01.07.2024 15:06:43 - dpa-AFX: Ökonomen-Stimmen zur Inflationsentwicklung in Deutschland

FRANKFURT (dpa-AFX) - Die Inflation in Deutschland lässt wieder nach. Im
Juni lagen die Verbraucherpreise um 2,2 Prozent über dem Niveau des
Vorjahresmonats - nach 2,4 Prozent im Mai, wie das Statistische Bundesamt am
Montag auf Basis vorläufiger Zahlen in Wiesbaden mitteilt. Die Inflationsrate
ohne Nahrungsmittel und Energie - die sogenannte Kerninflation - beträgt demnach
2,9 Prozent. Während sich vor allem Dienstleistungen verteuerten, wurde Energie
günstiger. Gemessen am Vormonat Mai legten die Preise nach Angaben der
Statistiker um 0,1 Prozent zu.

Einschätzungen von Ökonomen zur Preisentwicklung und zu möglichen Folgen für die Geldpolitik der Europäischen Zentralbank (EZB):

Ralph Solveen, Volkswirt Commerzbank:

"Die Kernteuerungsrate ist leicht von 3,0 auf 2,9 Prozent gefallen.
Verantwortlich hierfür war ein weiterer Rückgang der Teuerungsrate bei Waren,
deren Abwärtstrend aber bald zu Ende gehen dürfte. Die Teuerungsrate bei
Dienstleistungen lag hingegen stabil bei knapp 4 Prozent. In den kommenden
Monaten könnte die Gesamt-Teuerungsrate zwar zeitweise auf 2 Prozent fallen,
aber die Kernteuerungsrate dürfte sich nahe ihrem aktuellen Niveau und damit
deutlich über dem EZB-Ziel stabilisieren."

Thomas Gitzel, Chefvolkswirt VP Bank:

"Der Kernteuerungsrückgang bleibt also zäh.

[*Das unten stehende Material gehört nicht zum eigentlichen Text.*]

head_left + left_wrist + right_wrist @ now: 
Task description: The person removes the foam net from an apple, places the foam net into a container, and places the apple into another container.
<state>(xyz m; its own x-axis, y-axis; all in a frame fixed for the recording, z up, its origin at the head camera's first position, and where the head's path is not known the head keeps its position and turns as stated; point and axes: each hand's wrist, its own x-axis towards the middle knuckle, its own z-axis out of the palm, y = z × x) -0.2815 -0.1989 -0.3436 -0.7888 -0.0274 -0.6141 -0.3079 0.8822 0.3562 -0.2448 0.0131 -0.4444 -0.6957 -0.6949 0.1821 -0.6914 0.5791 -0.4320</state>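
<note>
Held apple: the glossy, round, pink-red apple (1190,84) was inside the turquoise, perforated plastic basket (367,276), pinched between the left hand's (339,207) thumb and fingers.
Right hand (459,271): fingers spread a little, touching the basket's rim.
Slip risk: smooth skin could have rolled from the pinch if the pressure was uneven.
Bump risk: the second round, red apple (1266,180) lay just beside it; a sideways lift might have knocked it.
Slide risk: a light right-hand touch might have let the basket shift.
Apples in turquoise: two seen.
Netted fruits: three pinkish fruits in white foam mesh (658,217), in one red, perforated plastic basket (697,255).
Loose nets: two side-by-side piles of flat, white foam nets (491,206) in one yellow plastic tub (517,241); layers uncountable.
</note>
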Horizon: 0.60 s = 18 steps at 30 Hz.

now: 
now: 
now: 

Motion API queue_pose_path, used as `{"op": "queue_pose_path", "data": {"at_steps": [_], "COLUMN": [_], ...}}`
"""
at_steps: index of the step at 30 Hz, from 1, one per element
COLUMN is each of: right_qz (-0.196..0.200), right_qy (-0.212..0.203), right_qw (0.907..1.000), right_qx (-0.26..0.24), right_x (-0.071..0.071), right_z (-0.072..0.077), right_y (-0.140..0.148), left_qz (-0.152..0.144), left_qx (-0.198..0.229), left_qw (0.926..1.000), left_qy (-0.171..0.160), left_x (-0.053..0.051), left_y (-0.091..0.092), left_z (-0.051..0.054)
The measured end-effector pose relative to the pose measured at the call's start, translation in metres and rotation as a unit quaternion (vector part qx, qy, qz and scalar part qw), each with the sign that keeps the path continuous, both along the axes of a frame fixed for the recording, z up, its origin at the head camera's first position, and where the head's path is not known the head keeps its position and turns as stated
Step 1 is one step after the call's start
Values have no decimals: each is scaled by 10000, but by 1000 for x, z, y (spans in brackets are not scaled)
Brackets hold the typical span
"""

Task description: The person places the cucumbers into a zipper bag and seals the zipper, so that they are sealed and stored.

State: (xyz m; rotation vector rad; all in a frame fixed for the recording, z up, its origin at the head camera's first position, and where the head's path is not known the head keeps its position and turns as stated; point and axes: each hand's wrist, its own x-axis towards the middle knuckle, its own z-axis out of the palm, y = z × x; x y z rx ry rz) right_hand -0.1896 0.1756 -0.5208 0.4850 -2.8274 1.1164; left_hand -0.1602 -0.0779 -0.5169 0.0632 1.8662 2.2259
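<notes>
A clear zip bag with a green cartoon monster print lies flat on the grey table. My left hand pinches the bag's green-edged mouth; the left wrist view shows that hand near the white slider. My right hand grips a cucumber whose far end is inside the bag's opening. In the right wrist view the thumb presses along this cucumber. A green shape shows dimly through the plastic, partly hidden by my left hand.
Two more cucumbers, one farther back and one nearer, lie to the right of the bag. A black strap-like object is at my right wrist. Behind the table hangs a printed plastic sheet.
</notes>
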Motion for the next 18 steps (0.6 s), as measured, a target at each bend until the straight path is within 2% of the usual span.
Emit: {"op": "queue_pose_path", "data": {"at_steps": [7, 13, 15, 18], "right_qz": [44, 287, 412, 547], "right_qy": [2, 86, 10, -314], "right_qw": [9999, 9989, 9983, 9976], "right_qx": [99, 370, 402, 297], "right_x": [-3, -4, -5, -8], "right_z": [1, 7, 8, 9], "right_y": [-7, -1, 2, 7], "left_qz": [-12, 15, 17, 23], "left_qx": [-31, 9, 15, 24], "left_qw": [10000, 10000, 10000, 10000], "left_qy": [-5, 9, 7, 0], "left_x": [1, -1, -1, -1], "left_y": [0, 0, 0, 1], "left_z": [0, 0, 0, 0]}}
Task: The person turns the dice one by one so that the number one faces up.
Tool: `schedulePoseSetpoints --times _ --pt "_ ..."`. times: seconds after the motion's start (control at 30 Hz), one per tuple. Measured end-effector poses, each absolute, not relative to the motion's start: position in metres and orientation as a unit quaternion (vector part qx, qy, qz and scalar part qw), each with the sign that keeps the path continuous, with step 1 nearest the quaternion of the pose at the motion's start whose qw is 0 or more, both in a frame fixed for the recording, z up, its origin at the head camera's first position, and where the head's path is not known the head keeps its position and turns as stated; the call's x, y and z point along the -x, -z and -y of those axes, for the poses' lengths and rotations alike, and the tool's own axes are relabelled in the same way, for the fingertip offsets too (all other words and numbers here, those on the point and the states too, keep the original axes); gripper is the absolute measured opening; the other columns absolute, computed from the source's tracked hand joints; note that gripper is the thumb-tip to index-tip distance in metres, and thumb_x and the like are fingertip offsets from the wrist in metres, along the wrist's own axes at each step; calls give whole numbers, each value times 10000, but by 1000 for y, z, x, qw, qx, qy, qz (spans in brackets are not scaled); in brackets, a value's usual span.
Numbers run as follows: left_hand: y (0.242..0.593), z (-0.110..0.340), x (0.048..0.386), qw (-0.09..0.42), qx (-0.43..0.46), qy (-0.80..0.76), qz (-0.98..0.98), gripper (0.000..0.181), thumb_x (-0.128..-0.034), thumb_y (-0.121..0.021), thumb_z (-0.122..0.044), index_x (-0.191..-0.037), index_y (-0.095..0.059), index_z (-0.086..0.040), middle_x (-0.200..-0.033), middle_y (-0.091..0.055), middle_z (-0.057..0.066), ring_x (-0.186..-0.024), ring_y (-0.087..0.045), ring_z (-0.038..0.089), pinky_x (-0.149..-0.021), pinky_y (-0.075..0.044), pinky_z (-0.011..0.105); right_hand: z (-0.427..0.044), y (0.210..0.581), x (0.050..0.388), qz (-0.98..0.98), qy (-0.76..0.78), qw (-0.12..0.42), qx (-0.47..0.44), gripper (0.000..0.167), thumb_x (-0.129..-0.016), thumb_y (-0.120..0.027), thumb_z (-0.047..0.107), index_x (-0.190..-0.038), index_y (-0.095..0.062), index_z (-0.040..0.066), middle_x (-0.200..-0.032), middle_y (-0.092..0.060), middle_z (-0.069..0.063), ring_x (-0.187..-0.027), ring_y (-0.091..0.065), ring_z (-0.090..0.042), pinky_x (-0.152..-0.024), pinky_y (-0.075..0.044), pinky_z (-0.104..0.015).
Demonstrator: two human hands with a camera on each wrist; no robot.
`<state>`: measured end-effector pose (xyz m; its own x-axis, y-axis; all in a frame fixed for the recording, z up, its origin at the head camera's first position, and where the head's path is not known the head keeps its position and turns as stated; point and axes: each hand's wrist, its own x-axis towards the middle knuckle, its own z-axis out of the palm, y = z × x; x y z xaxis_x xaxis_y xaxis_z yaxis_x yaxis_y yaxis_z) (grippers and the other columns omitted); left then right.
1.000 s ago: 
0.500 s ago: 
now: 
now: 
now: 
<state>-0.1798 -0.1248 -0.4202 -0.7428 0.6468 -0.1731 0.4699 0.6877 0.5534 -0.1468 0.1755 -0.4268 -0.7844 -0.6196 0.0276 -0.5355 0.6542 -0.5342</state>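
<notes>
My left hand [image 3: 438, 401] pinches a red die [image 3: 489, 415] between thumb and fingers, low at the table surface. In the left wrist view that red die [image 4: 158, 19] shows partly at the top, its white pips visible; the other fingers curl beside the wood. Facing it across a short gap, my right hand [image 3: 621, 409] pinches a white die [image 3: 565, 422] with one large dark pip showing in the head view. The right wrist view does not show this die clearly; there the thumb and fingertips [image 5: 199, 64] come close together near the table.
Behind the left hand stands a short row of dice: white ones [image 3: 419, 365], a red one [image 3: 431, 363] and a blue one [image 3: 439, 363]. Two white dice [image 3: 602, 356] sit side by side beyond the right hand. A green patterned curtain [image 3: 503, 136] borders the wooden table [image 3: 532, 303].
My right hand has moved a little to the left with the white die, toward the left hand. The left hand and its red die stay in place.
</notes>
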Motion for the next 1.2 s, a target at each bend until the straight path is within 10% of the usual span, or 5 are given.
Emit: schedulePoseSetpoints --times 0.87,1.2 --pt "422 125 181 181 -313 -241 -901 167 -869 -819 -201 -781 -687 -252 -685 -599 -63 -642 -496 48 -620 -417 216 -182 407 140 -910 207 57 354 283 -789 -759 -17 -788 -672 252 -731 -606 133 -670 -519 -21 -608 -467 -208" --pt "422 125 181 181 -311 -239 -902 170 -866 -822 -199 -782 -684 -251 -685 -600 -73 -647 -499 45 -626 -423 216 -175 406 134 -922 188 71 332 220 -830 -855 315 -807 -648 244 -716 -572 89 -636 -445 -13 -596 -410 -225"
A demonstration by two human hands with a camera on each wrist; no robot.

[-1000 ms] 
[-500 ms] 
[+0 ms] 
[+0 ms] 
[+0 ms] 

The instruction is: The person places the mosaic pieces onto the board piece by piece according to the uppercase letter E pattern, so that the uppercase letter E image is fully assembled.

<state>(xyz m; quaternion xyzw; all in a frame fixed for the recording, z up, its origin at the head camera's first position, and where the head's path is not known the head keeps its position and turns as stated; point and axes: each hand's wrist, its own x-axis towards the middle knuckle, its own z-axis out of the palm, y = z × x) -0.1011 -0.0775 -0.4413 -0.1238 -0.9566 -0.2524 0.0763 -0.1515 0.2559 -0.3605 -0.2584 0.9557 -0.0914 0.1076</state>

Dies ist dem kräftigen Anstieg
der Dienstleistungspreise zuzuschreiben. (...) Der Preisanstieg im
Dienstleistungssektor hat sich gegenüber dem Vormonat nicht verändert. Hierin
manifestieren sich einerseits die deutlich gestiegenen Lohnkosten, andererseits
aber auch das veränderte Konsumverhalten. Wurden während der Corona-Zeit vor
allem Waren konsumiert, sind es in der Post-Covid-Ära Dienstleistungen. Das
Freizeitvergnügen steht im Vordergrund. Höhere Lohnkosten können deshalb an die
Kunden weitergegeben werden."

Carsten Brzeski, Chefvolkswirt der ING Bank:

"Mit Blick auf die Zukunft dürfte die Inflation weiterhin auf einem etwas zu hohen Niveau verharren, da die günstigen Basiseffekte im Energiebereich
auslaufen, während gleichzeitig die Löhne steigen. Angesichts der jüngsten neuen
Lohnforderungen ist eine Abschwächung des deutschen Lohnwachstums in der zweiten
Jahreshälfte kaum zu erwarten. Infolgedessen sehen wir die Inflation weiterhin
in der breiteren Spanne zwischen 2 Prozent und 3 Prozent schwanken und nicht auf
einer geraden Linie zu 2 Prozent zurückkehren."

Michael Heise, Chefökonom von HQ Trust:

"Auch für die EZB enthält die Junizahl aus Deutschland gemischte
Botschaften. Einerseits ist die Inflation nicht weit vom 2-Prozent-Ziel
entfernt, andererseits liegt die Kerninflation ohne Berücksichtigung von
Energie- und Nahrungsmittelpreisen noch bei 2,9 Prozent. Ein deutlicher Rückgang
in den nächsten Monaten ist aufgrund der recht kräftigen Lohnzuwächse und
steigender Dienstleistungspreise nicht zu erwarten. Weitere Zinssenkungen
dürften daher auf sich warten lassen, zumal Basiseffekte in der Preisentwicklung
die Inflationsraten nach den Sommermonaten wieder etwas steigen lassen dürften."

Ralf Umlauf, Ökonom Landesbank Hessen-Thüringen:

"Noch immer ist die Zielmarke von 2 Prozent nicht erreicht, da sich
europaweit der Preisdruck aber per saldo ebenfalls abgeschwächt hat, dürfte die
Europäische Zentralbank an dem vorsichtigen Zinssenkungskurs festhalten. Eine
Vorfestlegung auf den September wird es aber wohl auch bei der EZB-Konferenz in
Sintra, die heute startet, nicht geben."